March 19, 2010

Crossbay Acupuncture, P.C. v Hartford Cas. Ins. Co. (2010 NY Slip Op 50487(U))

Headnote

The relevant facts of the case involved a provider seeking first-party no-fault benefits for injuries sustained by a pedestrian who was allegedly hit by the insured's car. The provider sued the insurance company after the company sought to establish an affirmative defense that the injuries did not arise from an insured incident. The main issue decided was whether the insurance company had sufficient evidence to establish its defense. The holding of the court was that the insurance company had sustained its burden of proof, and the provider failed to raise a triable issue of fact, so the court properly granted the insurance company's motion for summary judgment dismissing the complaint.

Reported in New York Official Reports at Crossbay Acupuncture, P.C. v Hartford Cas. Ins. Co. (2010 NY Slip Op 50487(U))

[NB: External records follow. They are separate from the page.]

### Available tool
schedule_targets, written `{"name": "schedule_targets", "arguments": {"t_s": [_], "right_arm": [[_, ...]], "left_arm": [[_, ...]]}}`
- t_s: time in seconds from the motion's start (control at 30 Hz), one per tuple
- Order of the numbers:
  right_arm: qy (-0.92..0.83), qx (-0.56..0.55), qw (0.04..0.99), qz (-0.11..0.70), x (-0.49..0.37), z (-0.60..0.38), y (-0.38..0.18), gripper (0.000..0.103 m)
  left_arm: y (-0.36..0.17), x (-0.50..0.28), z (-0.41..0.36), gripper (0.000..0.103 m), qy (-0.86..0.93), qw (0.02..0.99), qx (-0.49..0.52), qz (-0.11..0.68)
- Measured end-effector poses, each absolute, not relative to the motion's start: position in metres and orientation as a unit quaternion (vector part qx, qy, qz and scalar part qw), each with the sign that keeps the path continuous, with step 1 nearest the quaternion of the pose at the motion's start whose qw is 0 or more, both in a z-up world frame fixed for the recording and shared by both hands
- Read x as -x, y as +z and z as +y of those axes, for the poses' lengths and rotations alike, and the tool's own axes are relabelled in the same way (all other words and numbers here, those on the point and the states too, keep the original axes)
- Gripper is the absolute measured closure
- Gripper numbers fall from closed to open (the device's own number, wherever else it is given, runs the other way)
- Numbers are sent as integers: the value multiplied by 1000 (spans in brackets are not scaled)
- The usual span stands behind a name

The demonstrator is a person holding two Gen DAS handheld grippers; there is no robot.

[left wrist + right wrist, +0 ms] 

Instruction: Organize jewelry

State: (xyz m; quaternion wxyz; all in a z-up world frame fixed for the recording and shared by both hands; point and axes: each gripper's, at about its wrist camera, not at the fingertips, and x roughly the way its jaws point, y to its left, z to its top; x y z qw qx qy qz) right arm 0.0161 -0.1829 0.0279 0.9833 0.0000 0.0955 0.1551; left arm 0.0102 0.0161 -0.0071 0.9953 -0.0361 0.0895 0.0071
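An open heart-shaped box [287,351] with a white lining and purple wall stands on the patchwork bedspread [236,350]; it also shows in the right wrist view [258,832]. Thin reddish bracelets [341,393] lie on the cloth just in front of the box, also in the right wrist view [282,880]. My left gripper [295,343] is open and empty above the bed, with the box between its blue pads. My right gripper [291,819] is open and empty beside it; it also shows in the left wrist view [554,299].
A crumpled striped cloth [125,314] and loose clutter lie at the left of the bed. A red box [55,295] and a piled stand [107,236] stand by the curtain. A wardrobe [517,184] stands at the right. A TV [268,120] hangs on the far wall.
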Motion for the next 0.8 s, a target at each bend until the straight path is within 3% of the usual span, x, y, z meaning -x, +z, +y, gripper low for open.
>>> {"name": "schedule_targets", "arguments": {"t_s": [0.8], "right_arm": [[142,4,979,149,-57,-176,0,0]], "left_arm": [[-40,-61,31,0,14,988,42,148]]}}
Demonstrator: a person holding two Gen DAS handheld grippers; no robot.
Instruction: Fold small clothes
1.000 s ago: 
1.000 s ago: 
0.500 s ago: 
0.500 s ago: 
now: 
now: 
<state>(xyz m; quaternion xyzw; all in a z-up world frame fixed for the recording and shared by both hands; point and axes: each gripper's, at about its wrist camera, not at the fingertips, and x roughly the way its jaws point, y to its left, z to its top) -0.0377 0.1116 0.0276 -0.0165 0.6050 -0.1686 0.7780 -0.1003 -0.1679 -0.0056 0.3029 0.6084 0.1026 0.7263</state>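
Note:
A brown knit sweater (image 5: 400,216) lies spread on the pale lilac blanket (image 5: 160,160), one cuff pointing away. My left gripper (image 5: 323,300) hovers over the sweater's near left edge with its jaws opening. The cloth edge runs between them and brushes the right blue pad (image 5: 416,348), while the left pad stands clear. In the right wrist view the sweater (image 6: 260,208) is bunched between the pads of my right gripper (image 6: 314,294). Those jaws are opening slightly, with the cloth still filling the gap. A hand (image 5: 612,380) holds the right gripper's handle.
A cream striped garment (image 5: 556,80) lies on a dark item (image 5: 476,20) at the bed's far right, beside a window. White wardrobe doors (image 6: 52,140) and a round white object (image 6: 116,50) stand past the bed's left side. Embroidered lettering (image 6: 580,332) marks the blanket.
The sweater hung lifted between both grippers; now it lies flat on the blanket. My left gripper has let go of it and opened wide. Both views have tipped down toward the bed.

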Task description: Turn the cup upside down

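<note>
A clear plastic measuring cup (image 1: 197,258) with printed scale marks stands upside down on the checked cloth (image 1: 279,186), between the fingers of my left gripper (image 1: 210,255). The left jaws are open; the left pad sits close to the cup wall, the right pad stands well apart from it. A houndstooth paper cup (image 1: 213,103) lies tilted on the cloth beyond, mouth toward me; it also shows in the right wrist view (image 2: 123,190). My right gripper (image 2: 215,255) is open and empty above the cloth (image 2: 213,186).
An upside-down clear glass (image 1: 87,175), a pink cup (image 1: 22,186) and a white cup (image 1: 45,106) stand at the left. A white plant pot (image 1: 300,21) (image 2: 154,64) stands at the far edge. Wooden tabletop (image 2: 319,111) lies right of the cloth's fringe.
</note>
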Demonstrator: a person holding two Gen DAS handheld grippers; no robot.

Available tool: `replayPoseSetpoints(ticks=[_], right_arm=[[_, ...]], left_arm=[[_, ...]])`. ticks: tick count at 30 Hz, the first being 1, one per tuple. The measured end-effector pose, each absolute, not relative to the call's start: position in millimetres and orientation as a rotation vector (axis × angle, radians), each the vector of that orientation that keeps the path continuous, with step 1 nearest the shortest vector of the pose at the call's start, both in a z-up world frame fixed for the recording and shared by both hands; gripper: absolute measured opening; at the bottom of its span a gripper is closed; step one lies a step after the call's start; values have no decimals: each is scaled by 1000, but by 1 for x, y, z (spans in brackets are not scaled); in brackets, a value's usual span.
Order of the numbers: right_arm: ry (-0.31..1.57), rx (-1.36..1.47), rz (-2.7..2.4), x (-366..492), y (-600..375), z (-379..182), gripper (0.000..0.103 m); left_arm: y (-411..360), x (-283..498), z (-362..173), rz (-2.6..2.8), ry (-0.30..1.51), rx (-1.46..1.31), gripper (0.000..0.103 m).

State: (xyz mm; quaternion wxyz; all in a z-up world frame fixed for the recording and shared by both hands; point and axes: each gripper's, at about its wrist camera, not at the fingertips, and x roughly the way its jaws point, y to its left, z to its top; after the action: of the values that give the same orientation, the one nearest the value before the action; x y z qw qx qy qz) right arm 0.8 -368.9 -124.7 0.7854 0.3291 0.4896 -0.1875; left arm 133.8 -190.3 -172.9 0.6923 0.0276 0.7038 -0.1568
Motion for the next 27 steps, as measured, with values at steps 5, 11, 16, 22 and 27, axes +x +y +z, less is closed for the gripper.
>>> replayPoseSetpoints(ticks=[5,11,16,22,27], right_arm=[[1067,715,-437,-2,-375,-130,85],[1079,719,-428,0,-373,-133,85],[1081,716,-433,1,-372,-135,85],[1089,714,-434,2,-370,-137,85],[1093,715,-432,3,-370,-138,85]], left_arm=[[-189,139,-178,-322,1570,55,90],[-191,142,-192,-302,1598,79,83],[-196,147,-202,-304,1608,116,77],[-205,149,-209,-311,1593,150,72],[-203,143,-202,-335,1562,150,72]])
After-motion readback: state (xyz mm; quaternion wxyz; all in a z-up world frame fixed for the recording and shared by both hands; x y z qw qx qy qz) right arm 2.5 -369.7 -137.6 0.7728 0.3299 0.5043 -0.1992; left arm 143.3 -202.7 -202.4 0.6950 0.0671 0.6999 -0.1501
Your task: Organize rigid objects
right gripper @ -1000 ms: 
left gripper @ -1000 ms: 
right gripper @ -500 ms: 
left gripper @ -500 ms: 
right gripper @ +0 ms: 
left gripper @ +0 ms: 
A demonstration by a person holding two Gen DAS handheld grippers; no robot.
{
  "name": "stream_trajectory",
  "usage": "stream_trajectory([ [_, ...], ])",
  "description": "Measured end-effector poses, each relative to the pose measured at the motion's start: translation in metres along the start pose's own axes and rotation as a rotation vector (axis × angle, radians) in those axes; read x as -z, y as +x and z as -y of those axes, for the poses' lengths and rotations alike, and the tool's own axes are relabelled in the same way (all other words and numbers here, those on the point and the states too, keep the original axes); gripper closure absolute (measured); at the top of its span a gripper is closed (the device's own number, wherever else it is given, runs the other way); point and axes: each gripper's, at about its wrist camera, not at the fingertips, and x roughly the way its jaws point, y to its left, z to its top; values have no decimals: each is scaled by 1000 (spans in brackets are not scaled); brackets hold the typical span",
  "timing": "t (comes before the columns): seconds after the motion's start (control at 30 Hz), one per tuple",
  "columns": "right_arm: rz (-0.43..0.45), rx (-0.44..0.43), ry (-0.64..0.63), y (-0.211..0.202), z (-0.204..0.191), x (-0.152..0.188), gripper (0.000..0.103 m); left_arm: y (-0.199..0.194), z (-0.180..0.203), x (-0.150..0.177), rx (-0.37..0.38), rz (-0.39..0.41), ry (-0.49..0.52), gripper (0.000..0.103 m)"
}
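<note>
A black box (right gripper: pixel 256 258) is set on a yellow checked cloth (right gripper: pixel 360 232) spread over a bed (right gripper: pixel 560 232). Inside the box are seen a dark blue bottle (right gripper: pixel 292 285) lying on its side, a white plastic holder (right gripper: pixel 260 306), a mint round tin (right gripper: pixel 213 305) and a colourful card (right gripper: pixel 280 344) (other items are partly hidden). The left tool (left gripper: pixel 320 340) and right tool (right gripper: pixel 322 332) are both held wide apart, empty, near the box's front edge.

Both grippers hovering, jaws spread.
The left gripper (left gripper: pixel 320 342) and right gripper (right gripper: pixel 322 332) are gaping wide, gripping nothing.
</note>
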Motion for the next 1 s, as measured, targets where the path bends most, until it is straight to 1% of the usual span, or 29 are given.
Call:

Crossbay Acupuncture, P.C. v Hartford Cas. Ins. Co. (2010 NY Slip Op 50487(U)) [*1]
Crossbay Acupuncture, P.C. v Hartford Cas. Ins. Co.
2010 NY Slip Op 50487(U) [26 Misc 3d 146(A)]
Decided on March 19, 2010
Appellate Term, Second Department
Published by New York State Law Reporting Bureau pursuant to Judiciary Law § 431.
This opinion is uncorrected and will not be published in the printed Official Reports.
Decided on March 19, 2010

SUPREME COURT OF THE STATE OF NEW YORK

APPELLATE TERM: 2nd, 11th and 13th JUDICIAL DISTRICTS


PRESENT: : PESCE, P.J., WESTON and STEINHARDT, JJ
2008-1773 K C.
Crossbay Acupuncture, P.C. a/a/o KRAMER DANIEL, Appellant,

against

Hartford Casualty Ins. Co., Respondent.

Appeal from an order of the Civil Court of the City of New York, Kings County (Ellen M. Spodek, J.), entered April 17, 2008. The order granted defendant’s motion for, in effect, summary judgment dismissing the complaint.

ORDERED that the order is affirmed without costs.

In this action by a provider to recover first-party no-fault benefits assigned to it by a pedestrian who was allegedly injured after having been hit by the insured’s car, the Civil Court granted a motion denominated by both defendant and the court as one seeking to dismiss the complaint pursuant to CPLR 3211 (a) (7). However, in support of the motion, defendant did not argue that the allegations in the complaint failed to set forth a cause of action (see Andre Strishak & Assoc. v Hewlett Packard Co., 300 AD2d 608, 609 [2002]) or that plaintiff does not have a cause of action (see Peter F. Gaito Architecture, LLC v Simone Dev. Corp., 46 AD3d 530 [2007]), and the court did not so find. Rather, defendant sought to establish an affirmative defense, set forth in its answer, that the injuries did not arise from an insured incident, and sought dismissal on that ground (see CPLR 3212 [b]). Indeed, in opposition to the motion, plaintiff argued that defendant’s submissions were insufficient to establish defendant’s entitlement to summary judgment based on its defense. The Civil Court addressed itself to the merits of defendant’s defense, finding that “defendant has sustained its burden of proof of lack of coverage and therefore plaintiff’s complaint is dismissed.” Accordingly, we find that the court properly treated defendant’s motion, denominated as one pursuant to CPLR 3211 (a) (7), as a motion for summary judgment pursuant to CPLR 3212 (cf. Hopper v McCollum, 65 AD3d 669 [2009]).

We further find that the affidavit of the insured, submitted by defendant in support of its motion, was sufficient to demonstrate, prima facie, that “the alleged injur[ies] do[ ] not arise out of an insured incident” (Central Gen. Hosp. v Chubb Group of Ins. Cos., 90 NY2d 195, 199 [1997]). Since plaintiff failed to raise a triable issue of fact, the Civil Court properly granted defendant summary judgment dismissing the complaint (see Zuckerman v City of New York, 49 NY2d 557 [1980]). Accordingly, we affirm the order.

We note that in addition to arguing that the order appealed from should be reversed, plaintiff contends that an order dated February 25, 2008, which was subsequently sua sponte [*2]vacated by order dated May 14, 2008, should be reinstated. As no appeal has been taken from either of these orders, we may not review them. We further note that no appeal lies as of right from the order dated May 14, 2008.

Pesce, P.J., Weston and Steinhardt, JJ., concur.